Ao contrário de um indício de ignorância linguística, essa passagem do Apocalipse apresenta o gênio de João, Filho do Trovão. Também evidencia a gravidade com a qual João assumiu a comissão de redigir o Apocalipse, conscientemente entendendo estar escrevendo literatura sagrada, Escritura e Livro Santo, donde a sua preocupação com a perfeição doutrinária, que deveria estar aparente até nas menores fórmulas e palavras, em conformidade com a pureza absoluta da Revelação que recebia do Espírito Santo. Nisso está implícito todo um cabedal de mistérios joanianos e cristãos primitivos que repousava sobre fórmulas gramaticais e doutrinas precisas, transmitidas com máxima seriedade, como um léxico de Nomes Divinos, dentre os quais “O [Ele]” — substancialmente diferente do idêntico “o [isto, ele…]” utilizado para coisas e pessoas comuns. Como Nome Divino, “O [Ele]” não deveria ser alterado, como fizeram as nossas traduções com “daquele/dele”, donde teríamos “da parte de O Que É, O Era, O Que Virá”. Reitero: o esforço joanino em não modificar o Nome Divino evidencia o Apocalipse como Escritura Sagrada desde sua confecção, porque respeita a Tradição Sagrada certamente legada por Cristo aos Apóstolos, Tradição que continha, por uso e instrução, as maneiras de Cristo se referir a Deus, que se tornaram Nomes Divinos que os cristãos, precocemente instruídos a respeito de Cristo Deus, utilizaram também para Jesus.

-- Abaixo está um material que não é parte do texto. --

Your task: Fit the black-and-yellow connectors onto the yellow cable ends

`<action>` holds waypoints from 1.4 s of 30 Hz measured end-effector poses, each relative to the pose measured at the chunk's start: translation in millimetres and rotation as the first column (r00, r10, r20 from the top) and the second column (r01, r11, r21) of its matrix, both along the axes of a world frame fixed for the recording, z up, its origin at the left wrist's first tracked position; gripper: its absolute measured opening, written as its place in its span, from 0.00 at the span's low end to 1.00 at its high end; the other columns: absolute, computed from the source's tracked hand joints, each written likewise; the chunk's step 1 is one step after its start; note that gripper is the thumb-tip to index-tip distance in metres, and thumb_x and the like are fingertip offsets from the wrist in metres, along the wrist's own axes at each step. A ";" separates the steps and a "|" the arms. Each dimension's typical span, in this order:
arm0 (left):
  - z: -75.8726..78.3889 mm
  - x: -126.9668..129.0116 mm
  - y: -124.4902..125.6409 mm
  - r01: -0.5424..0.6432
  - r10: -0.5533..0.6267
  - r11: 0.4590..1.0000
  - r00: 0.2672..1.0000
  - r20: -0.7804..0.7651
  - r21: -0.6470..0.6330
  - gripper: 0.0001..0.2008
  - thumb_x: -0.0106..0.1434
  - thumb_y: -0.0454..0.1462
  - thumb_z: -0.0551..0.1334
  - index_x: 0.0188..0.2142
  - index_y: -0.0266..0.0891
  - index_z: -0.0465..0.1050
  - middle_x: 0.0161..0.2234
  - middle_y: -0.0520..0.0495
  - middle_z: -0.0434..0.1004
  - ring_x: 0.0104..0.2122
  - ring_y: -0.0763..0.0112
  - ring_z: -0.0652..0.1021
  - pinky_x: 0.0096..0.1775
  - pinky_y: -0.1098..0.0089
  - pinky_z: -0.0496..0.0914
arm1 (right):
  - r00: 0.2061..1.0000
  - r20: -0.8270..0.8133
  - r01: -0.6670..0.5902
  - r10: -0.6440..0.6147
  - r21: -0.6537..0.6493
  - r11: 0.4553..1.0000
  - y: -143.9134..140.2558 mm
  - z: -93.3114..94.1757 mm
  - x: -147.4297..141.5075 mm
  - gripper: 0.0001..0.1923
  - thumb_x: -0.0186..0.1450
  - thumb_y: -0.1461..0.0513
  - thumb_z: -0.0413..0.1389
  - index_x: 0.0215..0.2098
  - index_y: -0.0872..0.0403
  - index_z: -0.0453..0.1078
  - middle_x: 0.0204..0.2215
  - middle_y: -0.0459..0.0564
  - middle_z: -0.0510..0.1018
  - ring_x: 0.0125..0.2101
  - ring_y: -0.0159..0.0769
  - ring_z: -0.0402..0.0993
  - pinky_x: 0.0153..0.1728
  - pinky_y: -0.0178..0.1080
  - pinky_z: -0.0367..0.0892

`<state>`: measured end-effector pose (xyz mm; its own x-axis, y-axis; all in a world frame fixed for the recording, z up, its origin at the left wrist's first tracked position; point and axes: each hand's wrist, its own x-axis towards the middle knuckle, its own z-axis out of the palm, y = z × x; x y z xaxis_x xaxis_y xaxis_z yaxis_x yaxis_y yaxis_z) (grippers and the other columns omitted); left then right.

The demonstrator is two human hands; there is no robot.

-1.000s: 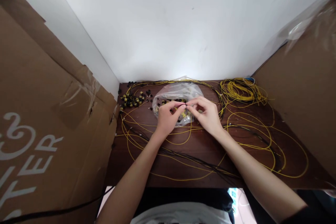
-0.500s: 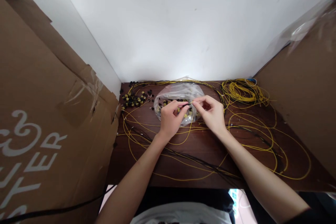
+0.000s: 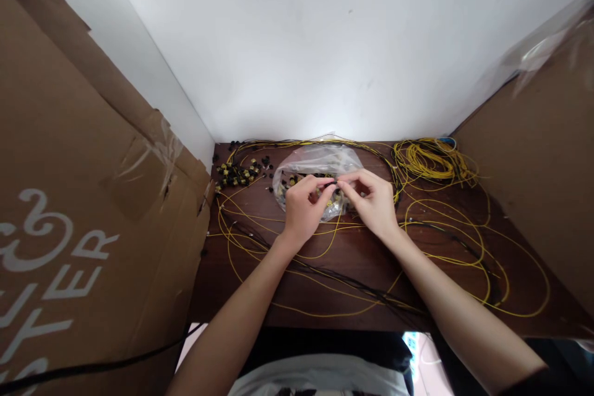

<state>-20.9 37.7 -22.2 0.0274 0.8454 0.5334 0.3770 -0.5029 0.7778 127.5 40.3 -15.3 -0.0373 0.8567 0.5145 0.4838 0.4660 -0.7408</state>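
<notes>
My left hand and my right hand meet fingertip to fingertip over a clear plastic bag of small yellow and black parts. Between the fingers of both hands is a small dark connector piece, pinched from either side. A thin yellow cable loops on the dark wooden table just under my hands. What the piece joins to is hidden by my fingers.
A pile of loose black and yellow connectors lies at the back left. A coil of yellow cable sits at the back right. Long yellow and black wires sprawl over the table. Cardboard walls stand on both sides.
My hands have drawn slightly closer together and shifted a little right over the bag, still pinching the small piece; the view has drifted slightly.
</notes>
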 end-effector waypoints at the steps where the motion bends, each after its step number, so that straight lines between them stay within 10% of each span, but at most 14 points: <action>1: 0.1 0.0 -0.2 -0.003 0.003 1.000 1.000 -0.003 0.009 0.06 0.60 0.36 0.61 0.36 0.38 0.76 0.26 0.50 0.72 0.22 0.77 0.67 0.25 0.73 0.63 | 1.000 -0.008 0.022 -0.022 -0.016 1.000 0.9 -1.2 0.9 0.07 0.61 0.59 0.56 0.32 0.54 0.74 0.26 0.47 0.76 0.22 0.30 0.66 0.25 0.35 0.62; 42: 1.6 -5.9 3.7 0.010 -0.013 0.999 0.996 -0.086 -0.037 0.06 0.60 0.33 0.60 0.35 0.40 0.76 0.30 0.50 0.73 0.24 0.77 0.69 0.29 0.72 0.66 | 0.999 0.029 0.020 -0.018 -0.075 0.997 3.2 -2.7 1.8 0.08 0.60 0.60 0.56 0.33 0.55 0.75 0.30 0.49 0.79 0.21 0.29 0.67 0.23 0.34 0.62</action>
<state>-26.8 41.4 -20.7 0.0814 0.8638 0.4973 0.4380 -0.4792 0.7606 129.3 43.5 -18.0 -0.0347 0.8936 0.4475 0.5136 0.4001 -0.7591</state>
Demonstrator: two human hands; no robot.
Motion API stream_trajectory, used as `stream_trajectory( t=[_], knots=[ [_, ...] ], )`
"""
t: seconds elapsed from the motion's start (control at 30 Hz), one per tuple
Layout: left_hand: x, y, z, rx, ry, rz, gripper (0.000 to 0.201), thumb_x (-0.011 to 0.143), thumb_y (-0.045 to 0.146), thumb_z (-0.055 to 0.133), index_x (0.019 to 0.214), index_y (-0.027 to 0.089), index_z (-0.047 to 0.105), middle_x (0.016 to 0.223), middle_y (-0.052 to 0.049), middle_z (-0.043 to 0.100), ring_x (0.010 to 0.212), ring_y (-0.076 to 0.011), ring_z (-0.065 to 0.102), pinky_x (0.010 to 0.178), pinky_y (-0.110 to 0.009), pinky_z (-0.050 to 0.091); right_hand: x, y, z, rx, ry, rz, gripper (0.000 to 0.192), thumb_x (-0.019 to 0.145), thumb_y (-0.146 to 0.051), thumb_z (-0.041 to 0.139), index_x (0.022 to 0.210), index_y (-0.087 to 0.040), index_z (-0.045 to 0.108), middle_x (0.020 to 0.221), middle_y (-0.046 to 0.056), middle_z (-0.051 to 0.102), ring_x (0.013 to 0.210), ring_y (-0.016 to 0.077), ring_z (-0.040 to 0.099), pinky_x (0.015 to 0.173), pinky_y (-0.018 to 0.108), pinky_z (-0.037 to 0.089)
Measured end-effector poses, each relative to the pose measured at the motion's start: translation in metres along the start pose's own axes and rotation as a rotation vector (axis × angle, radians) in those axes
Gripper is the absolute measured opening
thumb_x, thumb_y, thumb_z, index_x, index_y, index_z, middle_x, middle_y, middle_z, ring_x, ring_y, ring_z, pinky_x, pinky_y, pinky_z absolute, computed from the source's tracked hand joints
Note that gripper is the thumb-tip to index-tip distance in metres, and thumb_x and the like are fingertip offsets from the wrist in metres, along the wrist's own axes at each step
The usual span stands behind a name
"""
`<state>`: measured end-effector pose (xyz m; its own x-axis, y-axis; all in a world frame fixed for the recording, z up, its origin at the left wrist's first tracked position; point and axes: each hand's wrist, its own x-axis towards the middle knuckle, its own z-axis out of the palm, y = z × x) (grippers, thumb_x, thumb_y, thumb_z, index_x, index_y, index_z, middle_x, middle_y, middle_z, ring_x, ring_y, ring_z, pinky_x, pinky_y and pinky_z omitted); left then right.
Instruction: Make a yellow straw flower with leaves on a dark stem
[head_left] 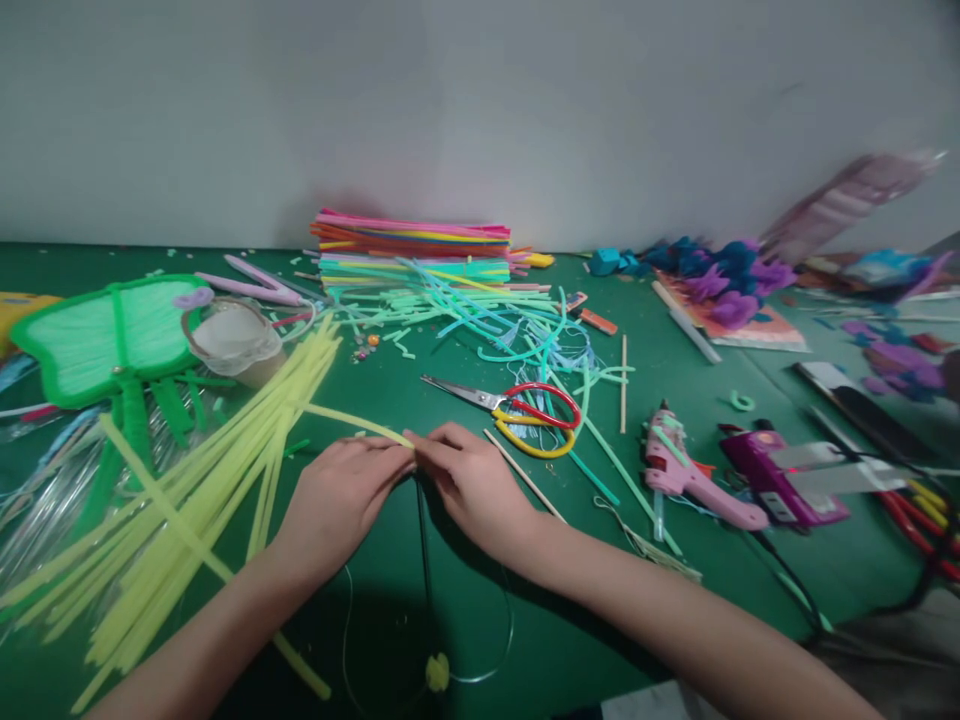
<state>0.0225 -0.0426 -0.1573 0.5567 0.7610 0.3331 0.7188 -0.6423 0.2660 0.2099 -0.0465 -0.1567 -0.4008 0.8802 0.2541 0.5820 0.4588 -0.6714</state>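
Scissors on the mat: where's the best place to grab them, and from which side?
Take the scissors by the red and yellow handle loops, coming from the right. They lie flat with the shut blades pointing left, away from the loops. Green strips cross the handles, so lift clear of those.

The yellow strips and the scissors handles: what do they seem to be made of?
The yellow strips look like fuzzy chenille stems, matte and soft-edged; blur leaves this open. Both hands, left hand and right hand, pinch one. The scissors have shiny grey blades, apparently metal, and glossy red and yellow handles, probably plastic.
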Motion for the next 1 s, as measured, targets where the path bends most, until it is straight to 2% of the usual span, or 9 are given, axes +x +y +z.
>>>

Esse zelo com o Nome de Deus e Sua Verdade, guarnecido desde as minúcia linguística, deve nos constranger tremendamente, porque perdemos quase por inteiro esse tão escrupuloso senso do Sagrado com relação à Escritura Santa e ao vocabulário da Fé, nos dando o direito de torcer e distorcer o Texto conforme conveniências pessoais e facilidades práticas, além de chegarmos ao ponto, isso enquanto cultura ocidental, de chamarmos a Deus “O [Ele]” de “A [Ela]” ou de uma coleção de outras palavras vazias, nunca autorizadas pelo Texto e pela Tradição.